Photo by Gwendolyn Horton
“A box is the easiest thing to build. This ain’t no box,” said Paul Rudolph in response to criticism of the Government Center he designed in the town of Goshen, New York. Completed in 1967, the Brutalist building is considered one of Rudolph’s greatest achievements. However, the structure landed on the World Monuments Fund watch list after poor maintenance led to deterioration and a series of damaging storms caused its closure in 2011. Preservationists want it saved, many in the Orange County legislature do not, and – in an interesting 11th-hour twist – architect Gene Kaufman recently offered to buy the building and transform it into art studios and exhibition spaces.
Located an hour northwest of New York City, the building is worth going to see, as I did recently. At first, it felt smaller than it appears in photographs, but then it literally grew on me. I’ve always been a fan of Rudolph’s work, and this building does not disappoint. Standing at the end of an empty parking lot riddled with cracks and weeds, the now vacant building is surrounded by a freshly mowed lawn and neatly trimmed trees. The facade is a cluster of windowed boxes that appear to be lurching forward, as if they’re each trying to get a better look at you. The side of the building that faces Main Street is long and windowless. Having a sense of exaggerated perspective, the stretched and staggered boxes look as if they were frozen in mid stride, like a single frame of a stop-motion film.
It’s impossible to ignore the fact that the boxes look a bit like jail cells – albeit beautifully designed, sunlight-flooded jail cells – foreshadowing the future for those who appeared before judges inside. Many had their fate decided here, including three suspects in the 1981 Brink's armored car robbery that left two police officers and a security guard dead. While some had their last glimpse of freedom in Rudolph’s building, others were treated to an extraordinary setting for paying taxes and doing other commonplace tasks.

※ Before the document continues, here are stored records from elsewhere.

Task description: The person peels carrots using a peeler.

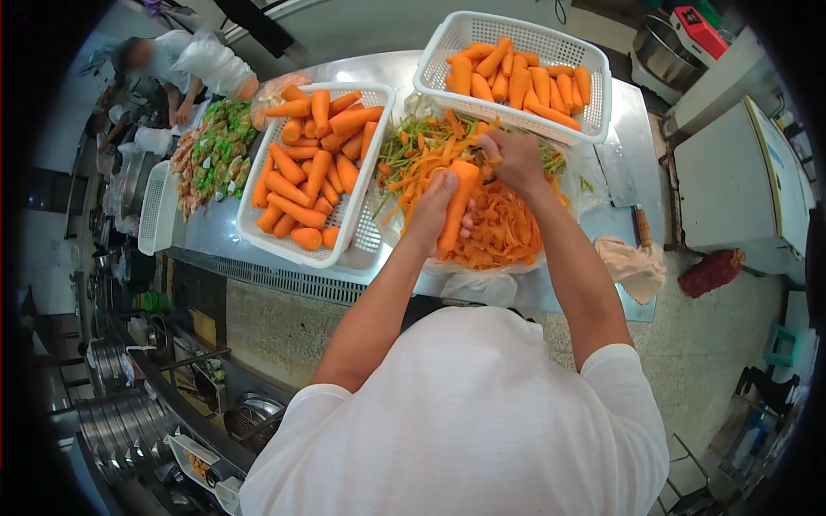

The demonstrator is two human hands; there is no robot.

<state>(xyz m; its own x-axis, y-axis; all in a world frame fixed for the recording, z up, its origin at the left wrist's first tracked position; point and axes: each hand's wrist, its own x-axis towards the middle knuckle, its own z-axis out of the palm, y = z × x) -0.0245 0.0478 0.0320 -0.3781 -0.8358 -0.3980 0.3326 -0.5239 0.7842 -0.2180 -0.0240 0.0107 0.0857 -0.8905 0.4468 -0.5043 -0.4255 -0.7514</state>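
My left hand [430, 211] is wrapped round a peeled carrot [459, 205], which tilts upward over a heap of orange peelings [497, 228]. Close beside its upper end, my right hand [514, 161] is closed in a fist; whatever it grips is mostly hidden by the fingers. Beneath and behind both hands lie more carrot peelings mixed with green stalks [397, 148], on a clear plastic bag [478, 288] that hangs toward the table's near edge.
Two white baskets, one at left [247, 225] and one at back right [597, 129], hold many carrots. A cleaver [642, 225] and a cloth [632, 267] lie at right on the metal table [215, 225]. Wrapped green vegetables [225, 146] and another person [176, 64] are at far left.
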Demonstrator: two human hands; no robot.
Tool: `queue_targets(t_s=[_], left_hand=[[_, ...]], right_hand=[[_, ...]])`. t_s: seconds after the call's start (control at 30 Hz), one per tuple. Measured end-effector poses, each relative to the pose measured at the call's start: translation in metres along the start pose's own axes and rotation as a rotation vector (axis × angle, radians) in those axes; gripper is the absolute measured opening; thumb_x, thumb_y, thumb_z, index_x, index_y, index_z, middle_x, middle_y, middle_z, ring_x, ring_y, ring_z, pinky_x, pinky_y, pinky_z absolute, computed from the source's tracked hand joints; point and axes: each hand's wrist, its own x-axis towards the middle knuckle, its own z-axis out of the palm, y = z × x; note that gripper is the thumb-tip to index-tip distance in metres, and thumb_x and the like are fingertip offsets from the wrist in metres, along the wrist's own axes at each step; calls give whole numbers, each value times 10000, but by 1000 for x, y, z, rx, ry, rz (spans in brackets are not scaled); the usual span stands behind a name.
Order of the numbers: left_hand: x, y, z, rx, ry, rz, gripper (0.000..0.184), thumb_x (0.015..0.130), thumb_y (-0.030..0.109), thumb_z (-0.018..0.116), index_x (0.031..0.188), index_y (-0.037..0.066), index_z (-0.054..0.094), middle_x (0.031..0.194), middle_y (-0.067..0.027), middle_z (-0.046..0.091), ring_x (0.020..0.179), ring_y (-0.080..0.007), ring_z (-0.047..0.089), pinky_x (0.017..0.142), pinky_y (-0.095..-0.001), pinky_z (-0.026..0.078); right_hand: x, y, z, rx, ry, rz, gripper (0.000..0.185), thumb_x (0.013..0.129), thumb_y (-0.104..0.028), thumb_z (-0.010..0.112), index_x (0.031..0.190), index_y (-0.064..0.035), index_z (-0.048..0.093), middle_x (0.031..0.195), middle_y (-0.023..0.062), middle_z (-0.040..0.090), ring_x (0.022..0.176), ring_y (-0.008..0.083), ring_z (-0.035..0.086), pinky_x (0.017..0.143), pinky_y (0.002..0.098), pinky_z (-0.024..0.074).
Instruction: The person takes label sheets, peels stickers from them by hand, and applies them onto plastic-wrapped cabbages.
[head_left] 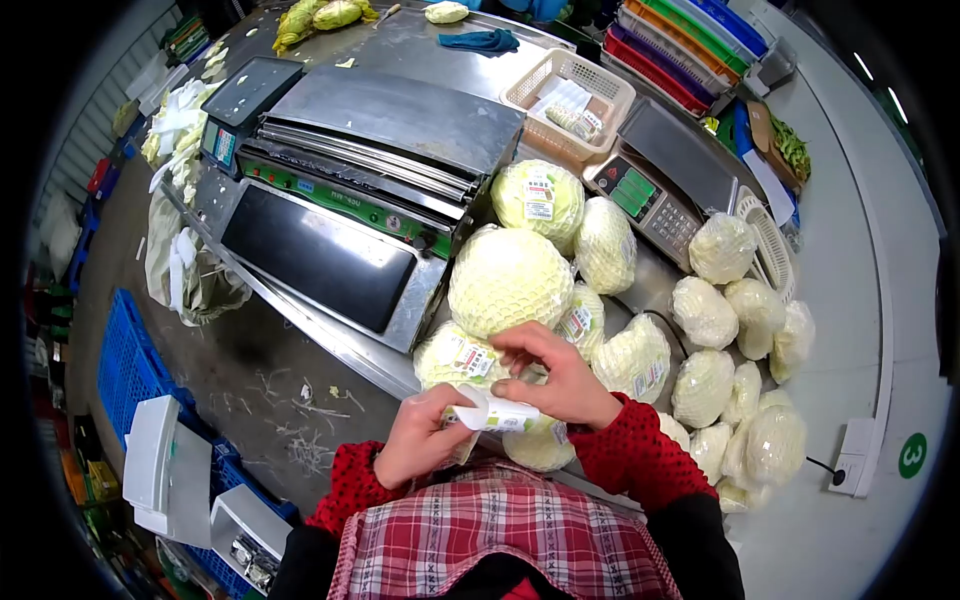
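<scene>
My left hand (425, 436) is closed on a curling strip of printed labels (505, 416), white with green marks. Curled over the strip's upper edge is my right hand (560, 378), its thumb against the strip and its fingers bent; exactly what its fingertips pinch is partly hidden. Just beyond my hands sits a labelled cabbage (455, 357) in foam netting. A larger netted cabbage (510, 282) lies behind it, with no label visible. Another labelled cabbage (538, 197) is farther back, and one more (540, 446) lies partly under the strip.
A film-wrapping machine (340, 215) stands at left on the metal table. Several more netted cabbages (703, 388) are piled at right. Behind them are a scale (645, 195) with a green display and a beige basket (590, 80) holding label rolls. Blue crates (140, 360) stand on the floor.
</scene>
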Motion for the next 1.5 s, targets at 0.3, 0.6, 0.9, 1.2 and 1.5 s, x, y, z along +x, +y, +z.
queue_targets(t_s=[0.3, 0.6, 0.9, 1.2, 1.5], left_hand=[[16, 1, 11, 323, 148, 355, 161, 788, 126, 725, 913, 28, 695, 815, -119, 656, 723, -222, 652, 637, -326, 491], [-13, 3, 15, -194, 140, -174, 183, 830, 101, 743, 905, -57, 688, 751, -21, 679, 668, -35, 570, 579, -231, 472], [-29, -3, 14, -183, 188, -125, 185, 877, 29, 656, 1049, -38, 662, 878, -32, 679, 758, -79, 586, 684, -241, 479], [16, 1, 34, 98, -4, 57, 157, 818, 11, 682, 972, -21, 666, 1081, -111, 622, 938, -156, 578, 795, -282, 454], [26, 20, 128, -48, -340, -170, 102, 819, 28, 729, 806, -38, 651, 709, 16, 622, 636, -44, 512, 570, -200, 409]], right_hand=[[-25, 1, 14, 75, 153, 1, 274, 830, -68, 708, 1089, -5, 643, 895, 61, 639, 809, 126, 602, 727, 260, 482], [-15, -9, 23, -270, 62, -154, 141, 824, -86, 706, 934, -2, 679, 802, 104, 679, 707, 168, 652, 638, 283, 510], [91, 44, -25, -1147, 295, -215, 477, 639, -277, 803, 1027, -82, 606, 885, 101, 637, 857, 283, 616, 766, 413, 451], [-34, 19, -2, 47, 124, -32, 286, 796, -161, 723, 1002, 16, 633, 866, 112, 661, 772, 171, 619, 705, 317, 499], [-175, 36, -98, 37, 679, 117, 118, 854, -114, 697, 935, -30, 712, 768, 23, 681, 686, 92, 610, 615, 237, 493]])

Dibs on the corner office. Photo by Gwendolyn Horton
This is where people were convicted, acquitted, married, divorced, given the right to drive, awarded passports, questioned by probation officers and granted U.S. citizenship. These are powerful events that deserve a powerful building, which Rudolph delivered. With its differently shaped windowed rooms, it celebrates both individuals and community. The boxes huddle together as one but are separated by height, width and viewpoint – a lot like people who found their lives transformed in them.
A shaded quad between the government and courtroom wings. Photo by Gwendolyn Horton
There are several arguments to raze the building: It’s not compliant with the Americans with Disabilities Act; it fails to meet the current industry standard for percentage of useable space (it offers 65% as opposed to today’s required 85%); all 127 single-pane windows need replacing; and it leaks. While these are all valid issues, “it would be surprising to hear such fiscal reasoning lead to the destruction of the county’s 1887 county office building, which is still in use,” writes Christopher Pryslopski in The Hudson River Valley Review.
The building’s 87 roofs were designed with proper drainage, but poor maintenance caused them to deteriorate, and some of them – I’ve heard seven – leak. Photo by Gwendolyn Horton
Architect Salvatore Cuciti adds, “The fact is: many people can’t appreciate modern architecture and so they rationalize about ‘wasted space’ when in fact they never mention such flaws in the high ceilings of neoclassical civic buildings. Is space wasted if it inspires people?”
The corduroy texture can also be found on Rudolph's 1963 A&A Building at Yale. (Yellow paint = somebody bumped their head here.) Photo by Gwendolyn Horton
“We’ve treated old buildings like we once treated plastic shopping bags,” writes actress and preservationist Diane Keaton, “we haven’t reused them, and when we’ve finished with them, we’ve tossed them out. This has to stop.”
Personally, I find it amazing that the building plans were approved in the 1960s, and I believe that one of the most compelling reasons to save this building is that it’s unlikely that anything like it will ever be built again. It is a special masterpiece to be treasured. Orange County government, I implore: Cherish it.
What do you think: Will we see another Rudolph building lost, or can this one be saved?